Step 1. Setup and Install Hadoop
The first step is to setup and install HDFS. We ran the test using HDFS version 0.20.2 (CDH3u2) with the following configuration files:
hadoop/conf/core-site.xml
hadoop/conf/hadoop-env.sh
hadoop/conf/hdfs-site.xml
hadoop/conf/masters
hadoop/conf/slaves
Step 2. Setup and Install HBase
Install and configure HBase version 0.90.4 (CDH3u2). We used the following configuration files in our test:
hbase/conf/regionservers
hbase/conf/hbase-env.sh
hbase/conf/hbase-site.xml [reading]
hbase/conf/hbase-site.xml [writing]
Some notable non-default configuration includes the following variables set in hbase-env.sh:
export HBASE_REGIONSERVER_OPTS="-Xmx14g -Xms14g -Xmn128m -XX:+UseParNewGC \ -XX:+UseConcMarkSweepGC -XX:CMSInitiatingOccupancyFraction=70 -verbose:gc \ -XX:+PrintGCDetails -XX:+PrintGCTimeStamps \ -Xloggc:$HBASE_HOME/logs/gc-$(hostname)-hbase.log" export HBASE_LIBRARY_PATH=/usr/lib/hadoop/lib/native/Linux-amd64-64
Step 3. Setup and Install Hypertable
Install and configure Hypertable version 0.9.5.5 (download) using the following configuration files:
hypertable/conf/hypertable.cfg [writing]
hypertable/conf/hypertable.cfg [reading]
We used the same configuration file for write, scan, and random read uniform tests. The only non-default configuration property that was modified was the one to increase the range split size to make it more inline with the HBase configuration.
Hypertable.RangeServer.Range.SplitSize=1GB
For the Zipfian random read tests, we increased the size of the query cache to two gigabytes with the addition of the following configuration property.
Hypertable.RangeServer.QueryCache.MaxMemory=2G
Step 4. Configure Capistrano "Capfile"
We use a tool called Capistrano to manage Hypertable clusters. Capistrano is a simple tool that facilitates remote task execution. It relies on ssh and reads its instructions from a file called "Capfile". We augmented the Capfile to include tasks for starting and stopping the test framework. The following Capfile was used in our test:
This Capfile can be used to run the test on a different set of machines with a different configuration. The only requirement would be to edit the variables and role definitions at the top of the file. The following listing shows the top portion of the Capfile that would need to change to launch Hypertable and the performance evaluation test on a different cluster with a different configuration.
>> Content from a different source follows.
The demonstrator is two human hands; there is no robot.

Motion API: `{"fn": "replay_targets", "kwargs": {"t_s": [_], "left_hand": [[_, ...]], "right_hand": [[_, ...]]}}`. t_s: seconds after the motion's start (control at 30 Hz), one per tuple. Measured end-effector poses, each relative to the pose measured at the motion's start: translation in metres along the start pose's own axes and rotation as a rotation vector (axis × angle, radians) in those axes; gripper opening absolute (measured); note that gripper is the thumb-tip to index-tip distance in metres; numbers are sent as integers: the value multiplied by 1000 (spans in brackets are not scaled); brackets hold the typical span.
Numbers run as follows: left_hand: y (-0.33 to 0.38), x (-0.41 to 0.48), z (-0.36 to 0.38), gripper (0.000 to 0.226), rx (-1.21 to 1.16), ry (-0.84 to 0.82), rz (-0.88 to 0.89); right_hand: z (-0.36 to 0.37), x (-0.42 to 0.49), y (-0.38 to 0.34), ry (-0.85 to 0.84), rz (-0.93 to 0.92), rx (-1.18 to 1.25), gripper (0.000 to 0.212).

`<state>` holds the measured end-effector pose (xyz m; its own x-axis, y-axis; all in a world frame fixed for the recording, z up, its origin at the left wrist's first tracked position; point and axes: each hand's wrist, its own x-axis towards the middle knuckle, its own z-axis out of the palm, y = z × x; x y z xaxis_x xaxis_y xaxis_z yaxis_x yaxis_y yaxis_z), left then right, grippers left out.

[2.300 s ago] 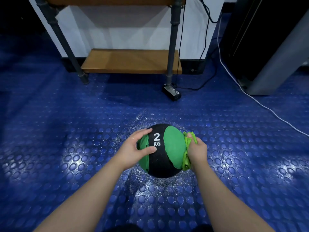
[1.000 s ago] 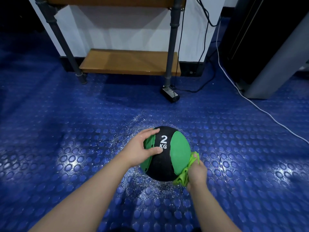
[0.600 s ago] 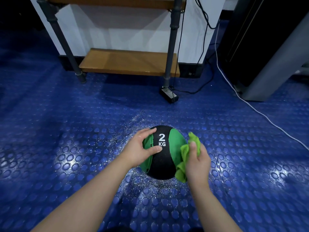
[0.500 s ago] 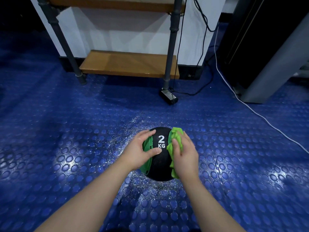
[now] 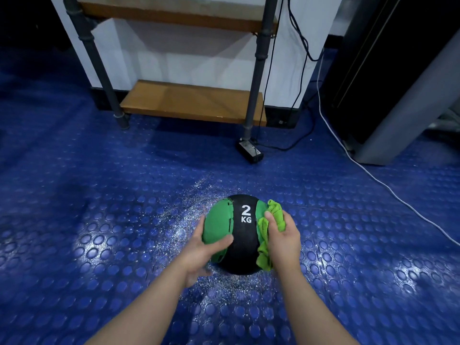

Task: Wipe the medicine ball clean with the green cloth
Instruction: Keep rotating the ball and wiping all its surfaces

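Observation:
A black and green medicine ball (image 5: 242,242) marked "2 KG" rests on the blue studded floor (image 5: 99,220), just below the middle of the view. My left hand (image 5: 204,247) grips its lower left side, thumb across the green panel. Against the ball's right side, my right hand (image 5: 282,237) presses a crumpled green cloth (image 5: 273,217). The cloth sticks out above and below that hand and hides part of the right green panel.
Pale specks and wet sheen lie on the floor around the ball. A metal-framed rack with a low wooden shelf (image 5: 191,103) stands beyond, with a small black box (image 5: 249,150) at its foot. Cables, one white (image 5: 373,180), run along the floor to the right, beside a dark cabinet (image 5: 398,70).
My right hand with the cloth has slid from the ball's top front back over to its right side. My left hand has dropped lower on the left, uncovering more of the green panel.

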<state>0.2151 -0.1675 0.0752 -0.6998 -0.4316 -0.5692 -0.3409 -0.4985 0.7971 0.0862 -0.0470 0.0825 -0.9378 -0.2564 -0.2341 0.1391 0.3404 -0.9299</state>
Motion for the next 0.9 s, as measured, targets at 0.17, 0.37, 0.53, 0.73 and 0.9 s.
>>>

set :source_machine, "test00" set :install_dir, "/opt/hypertable/doug" set :hypertable_version, "0.9.5.5" set :default_pkg, "/tmp/hypertable-0.9.5.5-linux-x86_64.deb" set :default_dfs, "hadoop" set :default_config, "/home/doug/benchmark/perftest-hypertable.cfg" set :default_additional_args, "" set :hbase_home, "/usr/lib/hbase" set :default_client_multiplier, 1 set :default_test_driver, "hypertable" set :default_test_args, "" role :source, "test00" role :master, "test01" role :hyperspace, "test01", "test02", "test03" role :slave, "test04", "test05", "test06", "test07", "test08", "test09", "test10", "test11", "test12", "test13", "test14", "test15" role :localhost, "test00" role :thriftbroker role :spare role :test_client, "test00", "test01", "test02", "test03" role :test_dispatcher, "test00"
Step 5. Run Tests
The test scripts, Capfile, and default Hypertable configuration file can be installed by un-taring the test2.tar.gz archive.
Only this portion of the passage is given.